▸ **Your objective**
Please state how many lines of the data below contain the word "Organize", offering nothing besides the number.

▸ **Provided records**
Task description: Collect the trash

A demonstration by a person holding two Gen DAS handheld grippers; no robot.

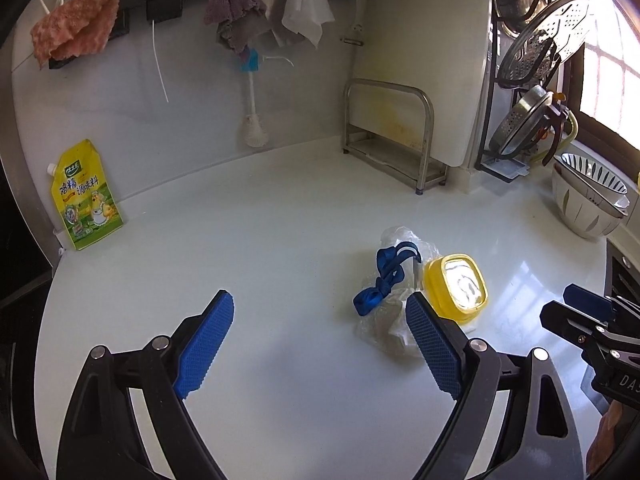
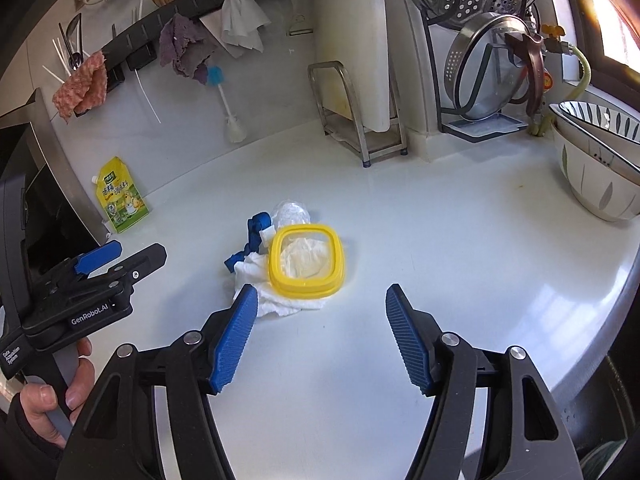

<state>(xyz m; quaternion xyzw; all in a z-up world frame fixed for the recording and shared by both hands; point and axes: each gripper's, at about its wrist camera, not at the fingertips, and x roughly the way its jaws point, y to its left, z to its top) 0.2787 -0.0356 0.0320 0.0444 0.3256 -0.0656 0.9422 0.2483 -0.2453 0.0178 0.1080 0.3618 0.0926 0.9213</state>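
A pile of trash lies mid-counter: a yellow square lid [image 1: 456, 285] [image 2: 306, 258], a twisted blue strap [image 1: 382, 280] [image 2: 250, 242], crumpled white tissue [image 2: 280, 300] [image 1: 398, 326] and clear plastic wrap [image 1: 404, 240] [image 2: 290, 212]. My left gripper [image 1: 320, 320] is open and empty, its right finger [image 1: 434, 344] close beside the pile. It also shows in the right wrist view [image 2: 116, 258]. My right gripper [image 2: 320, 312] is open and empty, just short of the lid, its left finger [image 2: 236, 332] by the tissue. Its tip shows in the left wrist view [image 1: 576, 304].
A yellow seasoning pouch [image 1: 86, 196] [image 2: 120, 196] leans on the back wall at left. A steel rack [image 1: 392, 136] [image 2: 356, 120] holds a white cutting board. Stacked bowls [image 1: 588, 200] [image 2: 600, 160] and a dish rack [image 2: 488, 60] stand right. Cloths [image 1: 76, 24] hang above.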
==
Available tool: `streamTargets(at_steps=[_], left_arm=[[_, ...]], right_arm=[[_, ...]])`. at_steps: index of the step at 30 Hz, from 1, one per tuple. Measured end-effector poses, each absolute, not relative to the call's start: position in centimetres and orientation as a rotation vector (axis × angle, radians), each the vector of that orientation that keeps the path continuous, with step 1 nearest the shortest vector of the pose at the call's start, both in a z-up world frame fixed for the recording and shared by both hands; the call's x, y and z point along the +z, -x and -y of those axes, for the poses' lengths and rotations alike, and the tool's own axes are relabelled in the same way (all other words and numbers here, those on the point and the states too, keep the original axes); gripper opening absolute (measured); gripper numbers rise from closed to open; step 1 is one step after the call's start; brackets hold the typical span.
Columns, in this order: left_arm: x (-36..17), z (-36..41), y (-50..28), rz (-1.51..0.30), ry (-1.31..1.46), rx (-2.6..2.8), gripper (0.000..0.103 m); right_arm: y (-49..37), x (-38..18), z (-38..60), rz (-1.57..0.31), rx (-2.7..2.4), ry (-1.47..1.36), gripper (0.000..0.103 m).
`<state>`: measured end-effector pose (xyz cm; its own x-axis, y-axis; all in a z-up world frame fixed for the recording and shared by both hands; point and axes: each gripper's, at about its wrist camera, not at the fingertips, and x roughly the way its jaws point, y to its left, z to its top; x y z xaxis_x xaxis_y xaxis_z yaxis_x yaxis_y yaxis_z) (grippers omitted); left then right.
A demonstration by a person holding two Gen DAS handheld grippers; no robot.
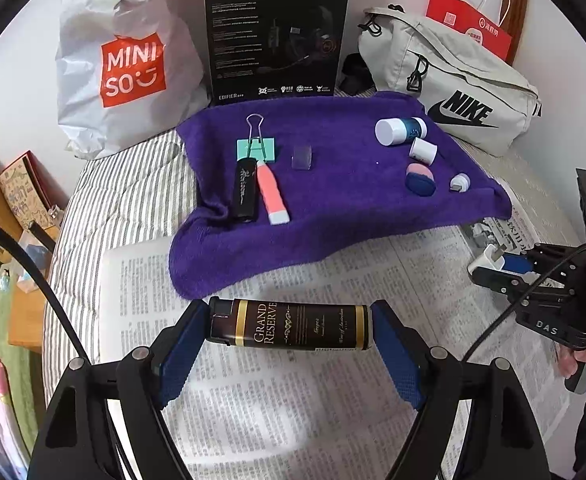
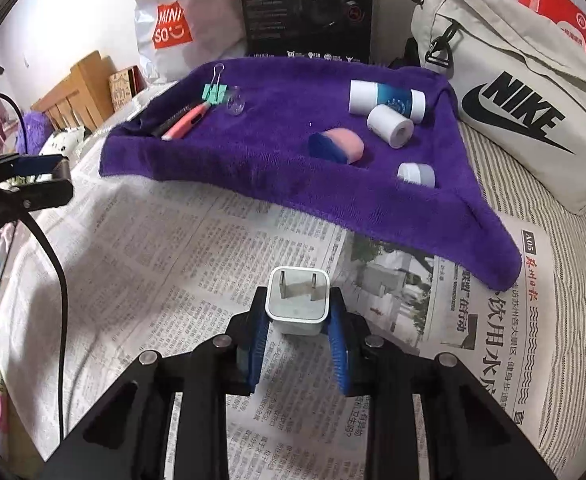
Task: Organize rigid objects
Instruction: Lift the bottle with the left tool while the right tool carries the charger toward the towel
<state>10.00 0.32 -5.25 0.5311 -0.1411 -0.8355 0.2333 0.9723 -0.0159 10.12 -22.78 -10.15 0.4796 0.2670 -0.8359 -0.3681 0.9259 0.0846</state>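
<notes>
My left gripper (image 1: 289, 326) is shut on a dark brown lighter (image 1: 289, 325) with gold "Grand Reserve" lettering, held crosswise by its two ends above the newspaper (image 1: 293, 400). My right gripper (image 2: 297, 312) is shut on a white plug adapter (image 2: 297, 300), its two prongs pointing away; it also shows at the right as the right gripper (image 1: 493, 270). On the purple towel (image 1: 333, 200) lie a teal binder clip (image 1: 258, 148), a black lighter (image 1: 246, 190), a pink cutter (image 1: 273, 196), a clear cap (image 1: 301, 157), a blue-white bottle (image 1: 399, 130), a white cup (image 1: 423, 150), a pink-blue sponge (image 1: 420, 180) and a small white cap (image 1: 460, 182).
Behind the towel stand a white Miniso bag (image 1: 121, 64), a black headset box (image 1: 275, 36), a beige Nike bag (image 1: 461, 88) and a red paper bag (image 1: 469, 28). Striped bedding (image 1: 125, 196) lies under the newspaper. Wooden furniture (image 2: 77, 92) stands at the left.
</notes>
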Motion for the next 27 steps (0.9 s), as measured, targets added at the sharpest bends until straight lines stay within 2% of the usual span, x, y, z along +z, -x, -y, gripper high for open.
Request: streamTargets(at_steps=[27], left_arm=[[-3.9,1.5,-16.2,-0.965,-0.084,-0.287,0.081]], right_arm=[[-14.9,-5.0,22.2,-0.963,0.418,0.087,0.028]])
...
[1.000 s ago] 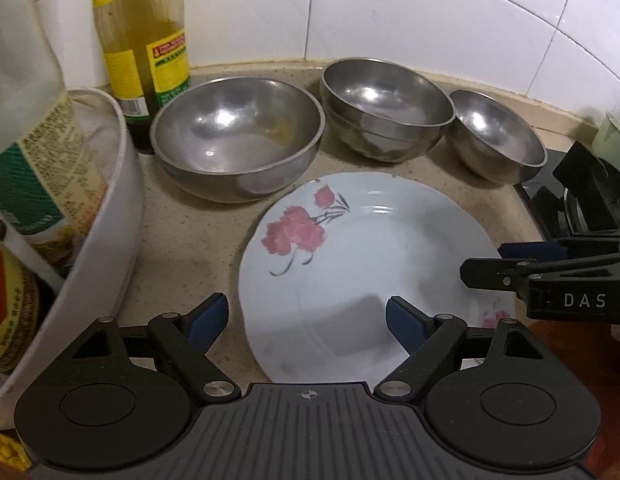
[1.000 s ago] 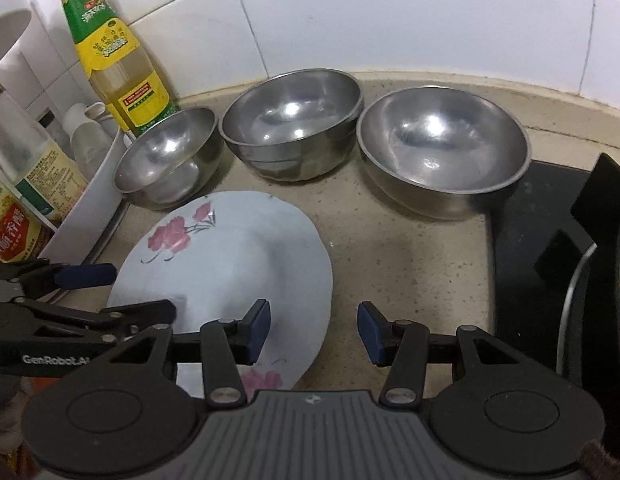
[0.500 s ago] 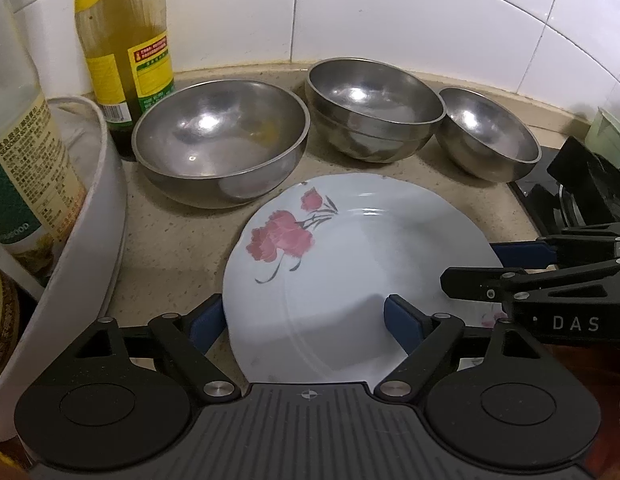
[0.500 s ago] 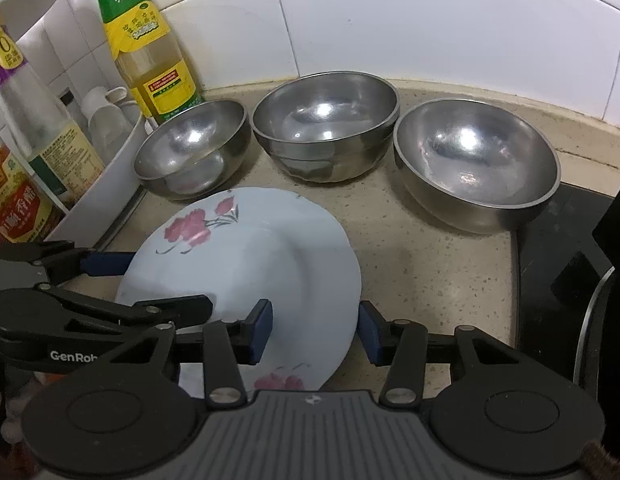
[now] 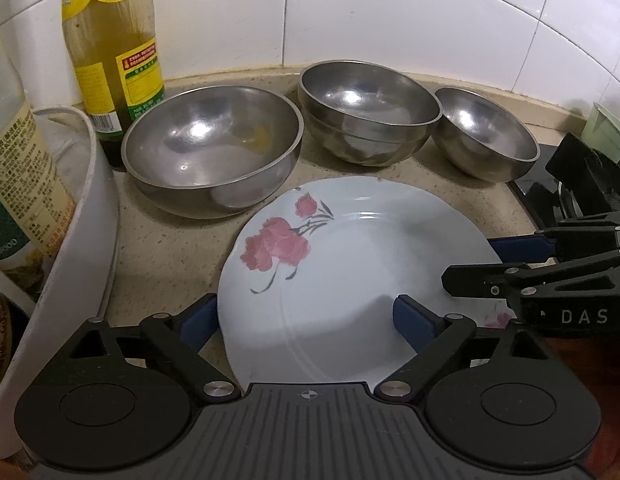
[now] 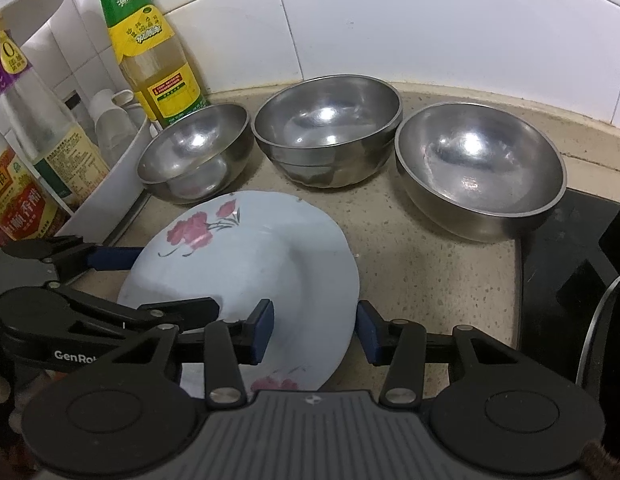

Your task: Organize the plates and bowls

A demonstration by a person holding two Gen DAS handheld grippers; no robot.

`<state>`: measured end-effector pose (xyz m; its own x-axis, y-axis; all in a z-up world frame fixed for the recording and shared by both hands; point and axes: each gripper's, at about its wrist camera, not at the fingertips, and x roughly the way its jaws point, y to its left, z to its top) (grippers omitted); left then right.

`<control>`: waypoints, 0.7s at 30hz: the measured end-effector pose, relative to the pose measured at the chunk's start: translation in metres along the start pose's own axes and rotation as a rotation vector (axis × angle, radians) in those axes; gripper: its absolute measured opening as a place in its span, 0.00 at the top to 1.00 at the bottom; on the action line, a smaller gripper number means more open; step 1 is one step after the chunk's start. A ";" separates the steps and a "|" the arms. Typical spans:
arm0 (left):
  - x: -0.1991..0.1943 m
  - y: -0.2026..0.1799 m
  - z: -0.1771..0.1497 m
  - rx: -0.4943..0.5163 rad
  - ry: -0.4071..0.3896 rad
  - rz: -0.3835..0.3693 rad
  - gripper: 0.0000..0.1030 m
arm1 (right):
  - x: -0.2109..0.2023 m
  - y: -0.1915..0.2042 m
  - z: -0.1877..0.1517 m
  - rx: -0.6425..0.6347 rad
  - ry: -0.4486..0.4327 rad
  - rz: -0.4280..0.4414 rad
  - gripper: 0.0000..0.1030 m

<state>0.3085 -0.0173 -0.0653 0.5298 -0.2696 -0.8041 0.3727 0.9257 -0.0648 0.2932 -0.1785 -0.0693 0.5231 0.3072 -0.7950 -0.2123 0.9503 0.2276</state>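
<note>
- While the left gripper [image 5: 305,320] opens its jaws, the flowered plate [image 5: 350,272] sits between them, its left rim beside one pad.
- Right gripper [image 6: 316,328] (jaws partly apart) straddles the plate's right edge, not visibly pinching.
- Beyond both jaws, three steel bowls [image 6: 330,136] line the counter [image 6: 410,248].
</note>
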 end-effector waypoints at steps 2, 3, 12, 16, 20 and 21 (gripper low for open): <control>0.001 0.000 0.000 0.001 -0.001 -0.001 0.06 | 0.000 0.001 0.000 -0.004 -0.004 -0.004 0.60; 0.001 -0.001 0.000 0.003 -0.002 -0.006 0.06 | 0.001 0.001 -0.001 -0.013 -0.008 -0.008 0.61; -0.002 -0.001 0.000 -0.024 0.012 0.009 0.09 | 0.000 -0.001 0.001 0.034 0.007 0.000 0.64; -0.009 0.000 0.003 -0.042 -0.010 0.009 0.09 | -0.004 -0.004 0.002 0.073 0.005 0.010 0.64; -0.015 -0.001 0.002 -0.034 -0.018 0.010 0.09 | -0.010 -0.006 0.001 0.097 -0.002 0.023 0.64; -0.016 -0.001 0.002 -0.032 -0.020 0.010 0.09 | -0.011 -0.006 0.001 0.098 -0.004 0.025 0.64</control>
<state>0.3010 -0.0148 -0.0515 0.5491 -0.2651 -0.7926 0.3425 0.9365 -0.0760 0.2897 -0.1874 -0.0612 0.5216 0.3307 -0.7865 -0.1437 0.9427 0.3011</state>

▸ **Finished exercise**
2